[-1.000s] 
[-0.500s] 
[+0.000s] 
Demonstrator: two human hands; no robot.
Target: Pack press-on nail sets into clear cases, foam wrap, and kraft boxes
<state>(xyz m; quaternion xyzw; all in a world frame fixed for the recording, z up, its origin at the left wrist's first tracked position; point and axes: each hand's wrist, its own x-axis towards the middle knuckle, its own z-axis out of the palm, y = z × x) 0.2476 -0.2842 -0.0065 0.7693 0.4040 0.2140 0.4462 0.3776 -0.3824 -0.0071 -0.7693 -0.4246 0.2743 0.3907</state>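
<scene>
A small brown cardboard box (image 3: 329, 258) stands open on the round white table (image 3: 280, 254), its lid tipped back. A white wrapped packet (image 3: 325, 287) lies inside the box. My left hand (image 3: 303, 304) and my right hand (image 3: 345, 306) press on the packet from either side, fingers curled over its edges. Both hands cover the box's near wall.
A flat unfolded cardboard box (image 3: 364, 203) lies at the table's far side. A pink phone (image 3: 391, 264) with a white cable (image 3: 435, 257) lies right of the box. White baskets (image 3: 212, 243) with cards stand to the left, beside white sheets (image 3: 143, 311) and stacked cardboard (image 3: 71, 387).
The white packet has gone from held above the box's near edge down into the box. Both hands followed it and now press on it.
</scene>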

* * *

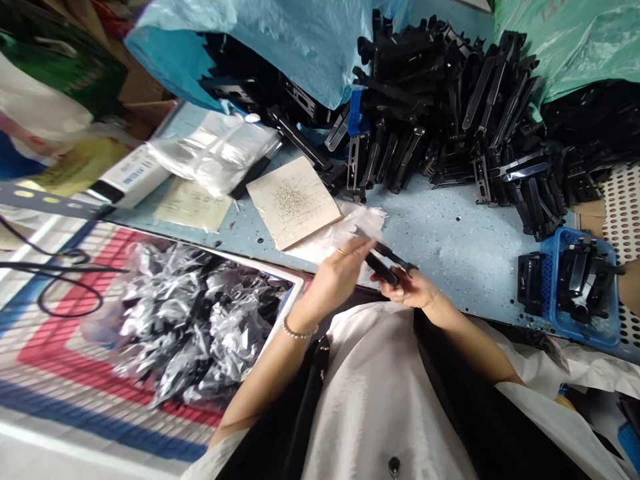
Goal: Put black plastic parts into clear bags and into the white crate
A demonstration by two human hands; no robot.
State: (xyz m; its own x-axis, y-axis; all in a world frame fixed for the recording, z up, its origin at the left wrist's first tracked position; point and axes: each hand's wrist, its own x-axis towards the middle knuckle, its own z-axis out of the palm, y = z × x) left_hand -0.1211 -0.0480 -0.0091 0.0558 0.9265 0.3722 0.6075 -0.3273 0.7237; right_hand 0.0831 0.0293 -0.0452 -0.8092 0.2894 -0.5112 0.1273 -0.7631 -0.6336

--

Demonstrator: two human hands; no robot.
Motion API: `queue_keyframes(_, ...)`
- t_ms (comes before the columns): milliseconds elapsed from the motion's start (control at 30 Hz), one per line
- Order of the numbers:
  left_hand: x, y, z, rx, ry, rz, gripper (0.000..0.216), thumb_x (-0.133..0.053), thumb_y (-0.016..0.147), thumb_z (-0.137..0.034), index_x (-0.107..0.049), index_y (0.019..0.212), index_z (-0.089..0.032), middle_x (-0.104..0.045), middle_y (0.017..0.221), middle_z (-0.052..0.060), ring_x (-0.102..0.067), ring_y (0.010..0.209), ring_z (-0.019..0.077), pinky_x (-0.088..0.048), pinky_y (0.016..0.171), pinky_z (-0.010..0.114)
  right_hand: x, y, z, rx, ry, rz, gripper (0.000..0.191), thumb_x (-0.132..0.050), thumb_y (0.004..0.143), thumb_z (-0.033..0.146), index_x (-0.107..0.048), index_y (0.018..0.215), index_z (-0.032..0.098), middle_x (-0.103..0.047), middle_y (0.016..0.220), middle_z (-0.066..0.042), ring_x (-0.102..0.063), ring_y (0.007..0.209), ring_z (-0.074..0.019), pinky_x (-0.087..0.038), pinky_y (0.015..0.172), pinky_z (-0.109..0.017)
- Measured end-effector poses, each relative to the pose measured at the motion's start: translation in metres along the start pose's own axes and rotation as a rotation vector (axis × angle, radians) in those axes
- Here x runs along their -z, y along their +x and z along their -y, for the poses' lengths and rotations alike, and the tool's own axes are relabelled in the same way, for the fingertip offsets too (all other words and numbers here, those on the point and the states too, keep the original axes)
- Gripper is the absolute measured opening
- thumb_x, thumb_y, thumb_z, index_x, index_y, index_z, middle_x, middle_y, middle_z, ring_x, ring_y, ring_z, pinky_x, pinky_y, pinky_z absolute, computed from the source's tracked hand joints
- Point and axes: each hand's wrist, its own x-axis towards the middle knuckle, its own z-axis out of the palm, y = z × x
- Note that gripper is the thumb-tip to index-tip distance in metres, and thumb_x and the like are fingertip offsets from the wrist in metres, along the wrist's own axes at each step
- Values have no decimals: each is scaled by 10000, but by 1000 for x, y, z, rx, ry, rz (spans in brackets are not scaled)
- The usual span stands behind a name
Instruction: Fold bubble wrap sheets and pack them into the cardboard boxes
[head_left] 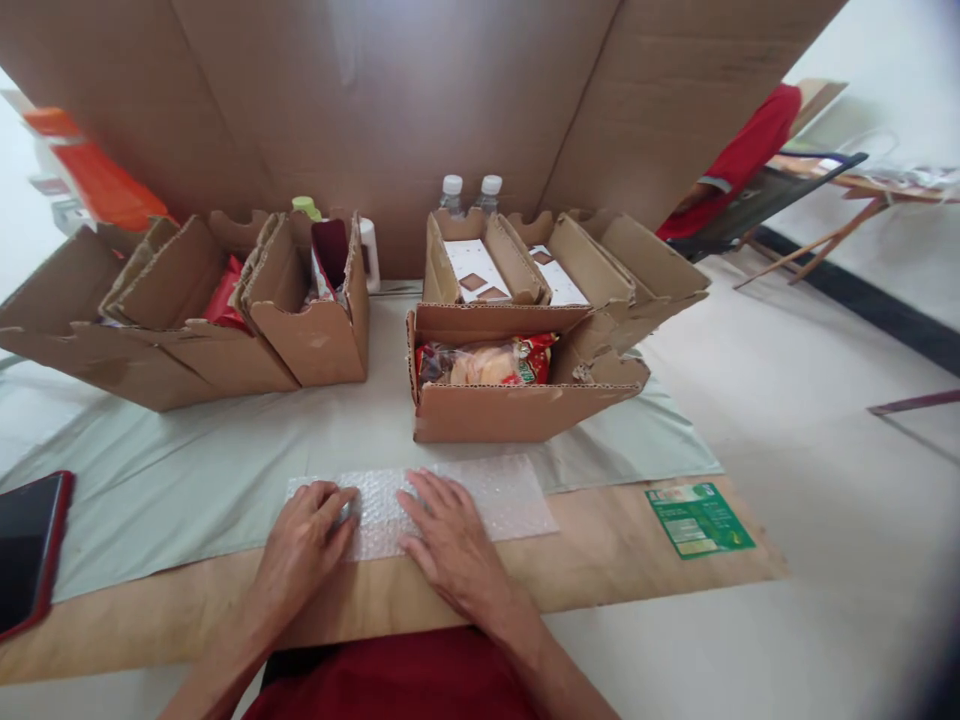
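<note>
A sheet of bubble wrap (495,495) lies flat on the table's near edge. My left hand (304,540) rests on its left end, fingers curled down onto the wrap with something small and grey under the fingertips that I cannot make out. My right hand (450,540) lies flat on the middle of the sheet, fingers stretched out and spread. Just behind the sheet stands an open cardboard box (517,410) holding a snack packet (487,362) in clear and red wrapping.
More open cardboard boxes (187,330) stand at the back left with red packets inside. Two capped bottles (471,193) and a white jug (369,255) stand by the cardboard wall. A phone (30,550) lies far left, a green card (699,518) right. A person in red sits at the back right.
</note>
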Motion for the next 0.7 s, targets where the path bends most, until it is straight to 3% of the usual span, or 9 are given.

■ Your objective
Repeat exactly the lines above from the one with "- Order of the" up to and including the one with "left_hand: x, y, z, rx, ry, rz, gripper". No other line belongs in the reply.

■ Written solution
- Order of the numbers:
  left_hand: x, y, z, rx, ry, rz, gripper (0.000..0.216), thumb_x (-0.133..0.053), thumb_y (-0.016..0.147), thumb_z (-0.137..0.034), index_x (-0.107..0.049), index_y (0.019..0.212), index_z (-0.089..0.032), middle_x (-0.104..0.045), middle_y (0.017..0.221), middle_z (-0.052..0.060), ring_x (-0.102..0.067), ring_y (0.010..0.209), ring_z (-0.019..0.077), pinky_x (-0.088..0.048), pinky_y (0.016..0.171), pinky_z (-0.010..0.114)

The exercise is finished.